Turkey’s largest island is a laid-back fishing village that used to be inhabited primarily by Greeks. One of the best places to really take in that particularly lazy island feel, Gökçeada is full of beautiful beaches, historic stone houses and churches, and plenty of delicious seafood.
Like an excellent landscape painting, Gökçeada’s colors range from the deep reds and greens of the land to the light turquoise and dark blue of the Aegean Sea. Having managed to remain a pretty remote island where nature reigns free and the laid-back island mentality is an essential (expected) part of life, Gökçeada is one of the country’s best places to get away from it all. Don’t be surprised to come across wandering goats and sheep or an abandoned church from another era, when the island was home to a large Greek population. It’s no surprise that Gökçeada translates to “heavenly island” and that it’s one of the first members of the Cittaslow movement, which encourages towns to retain their original and natural states.
The best way to get to Gökçeada from abroad is to fly to Istanbul and rent a car and drive down to the Gallipoli Peninsula (about four to five hours). From there, you can take the ferry to the island from Kabatepe or Çanakkale.

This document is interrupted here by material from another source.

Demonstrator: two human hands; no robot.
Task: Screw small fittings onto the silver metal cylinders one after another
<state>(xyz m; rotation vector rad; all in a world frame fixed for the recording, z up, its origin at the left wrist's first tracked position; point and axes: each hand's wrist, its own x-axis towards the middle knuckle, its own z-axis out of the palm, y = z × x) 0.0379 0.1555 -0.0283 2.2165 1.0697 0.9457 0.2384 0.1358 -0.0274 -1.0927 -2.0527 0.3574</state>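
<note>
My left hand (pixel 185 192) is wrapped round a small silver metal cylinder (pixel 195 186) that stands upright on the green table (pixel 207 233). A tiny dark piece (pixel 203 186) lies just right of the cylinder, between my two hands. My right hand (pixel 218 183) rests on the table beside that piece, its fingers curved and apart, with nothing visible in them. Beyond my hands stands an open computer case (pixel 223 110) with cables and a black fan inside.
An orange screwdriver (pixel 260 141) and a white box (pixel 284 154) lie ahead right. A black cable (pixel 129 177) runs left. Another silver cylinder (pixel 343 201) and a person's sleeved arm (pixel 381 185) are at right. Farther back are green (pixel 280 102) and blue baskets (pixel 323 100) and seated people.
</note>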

Gökçeada is full of family-run pensions—especially in the Kaleköy neighborhood—that have simple and clean rooms as well as a delicious village breakfast composed of ingredients from the island. A great resource for finding a good hotel is the Gökçeada Rehberi (Guide).
Overlooking the sea and beautiful landscape, Imroz Poseidon is probably one of the most beautiful restaurants on Gökçeada. Colorful wooden tables and chairs are set on platforms that face the best angles to watch as the sun sets over the water. Here you’ll find the traditional Aegean cuisine of meze, fresh fish grilled to perfection, and plenty of rakı.
Imroz Poseidon, Yukarı Kaleköy, Gökçeada, Turkey, +90 553 410 34 62
Make sure to explore historic Greek villages such as Bademli, Tepeköy, Dereköy, and Zeytinliköy, which all happen to have fantastic views of the island as well as historic churches that hark back to the island’s former life. On Sundays, make sure to visit the village bazaar in the city center where you can find excellent local produce as well as island specialties such as efibadem (almond cookies), thyme honey, and cicirya (a Greek dish made from a round pastry filled with melted goat cheese, mint, and thyme).
Gökçeada is also one of the best places in Turkey to go windsurfing or kitesurfing because of the favorable wind conditions. One of the best beaches for wind-induced water sports is definitely Aydıncık, where you’ll see many visitors in the summer, including beginners who can take lessons. Of course, for those who prefer their peace and quiet, more remote beaches such as Laz Koyu, Yuvalı, Kapıkaya, Mavikoy, Güzelceköy, and Yıldızköy are much better options. Supposedly, Gizli Liman harbor is a pretty romantic place to watch the sunset, while the salt lake by Aydıncık Beach is a great place to watch the flamingos fly through on their migratory paths.